Material provided:
○ ○ ○

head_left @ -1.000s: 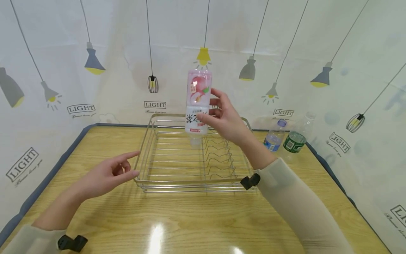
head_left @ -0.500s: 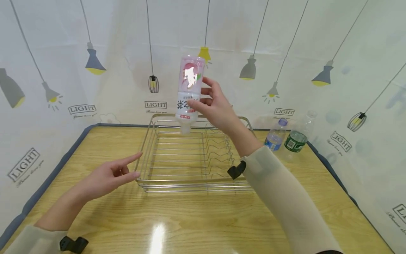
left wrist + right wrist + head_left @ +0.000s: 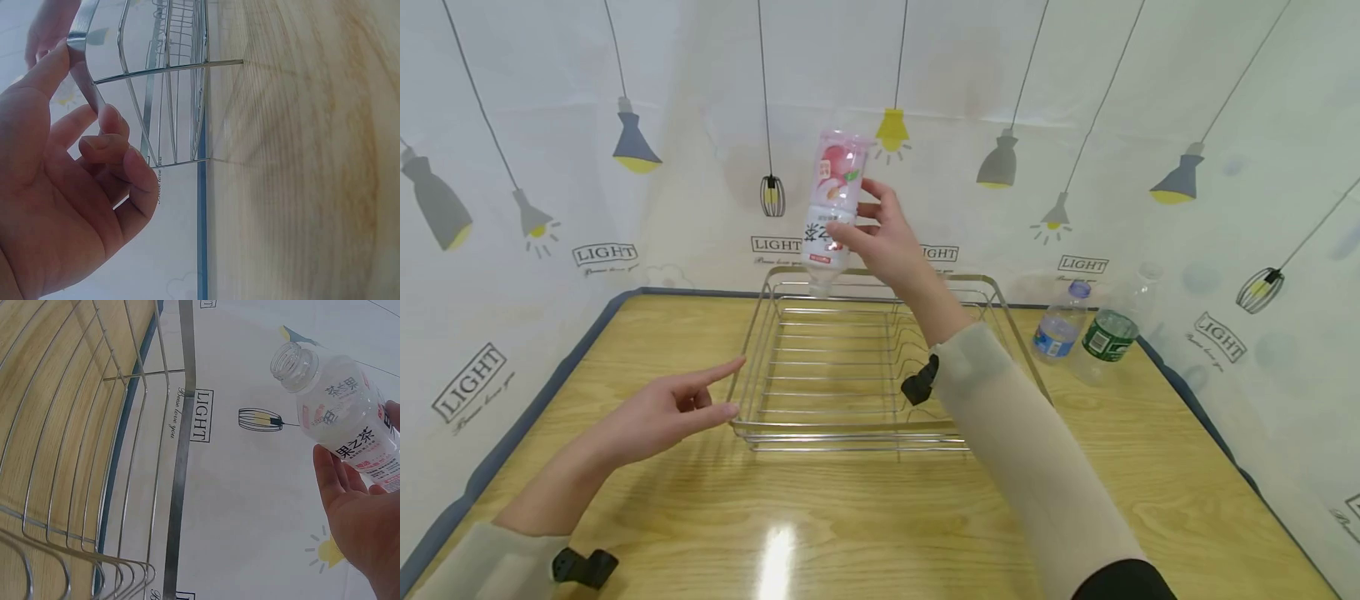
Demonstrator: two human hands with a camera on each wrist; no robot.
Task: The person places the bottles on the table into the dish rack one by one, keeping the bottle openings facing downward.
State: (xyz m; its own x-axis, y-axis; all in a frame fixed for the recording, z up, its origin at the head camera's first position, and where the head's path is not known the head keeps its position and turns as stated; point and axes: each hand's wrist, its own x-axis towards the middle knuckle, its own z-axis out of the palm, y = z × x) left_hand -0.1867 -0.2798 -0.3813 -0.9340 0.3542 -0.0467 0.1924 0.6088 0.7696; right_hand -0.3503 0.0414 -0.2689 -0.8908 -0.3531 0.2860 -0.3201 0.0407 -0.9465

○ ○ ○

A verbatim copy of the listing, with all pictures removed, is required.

head_left @ -1.000s: 
head_left @ -0.500s: 
left wrist + right wrist + head_left @ +0.000s: 
Demonstrator: two human hands with a camera on each wrist; no robot.
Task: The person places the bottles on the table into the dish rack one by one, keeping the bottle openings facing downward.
State: (xyz m; its own x-axis, y-axis; all in a frame fixed for the recording, z up, its origin at the head camera's first position, and where the head's path is not known the head keeps its position and turns as stated; point and axes: each hand's wrist, its own x-axis towards the middle knuckle, its own z-axis out of the palm, y = z × x) left_hand -0.1867 -0.2798 -0.3813 -0.9340 0.3542 -0.0467 0.1924 0.6088 0.7696; right_hand -0.3503 0.0414 -0.2689 -0.8908 -0.3531 0.2860 -0.3201 0.0407 -0.9465

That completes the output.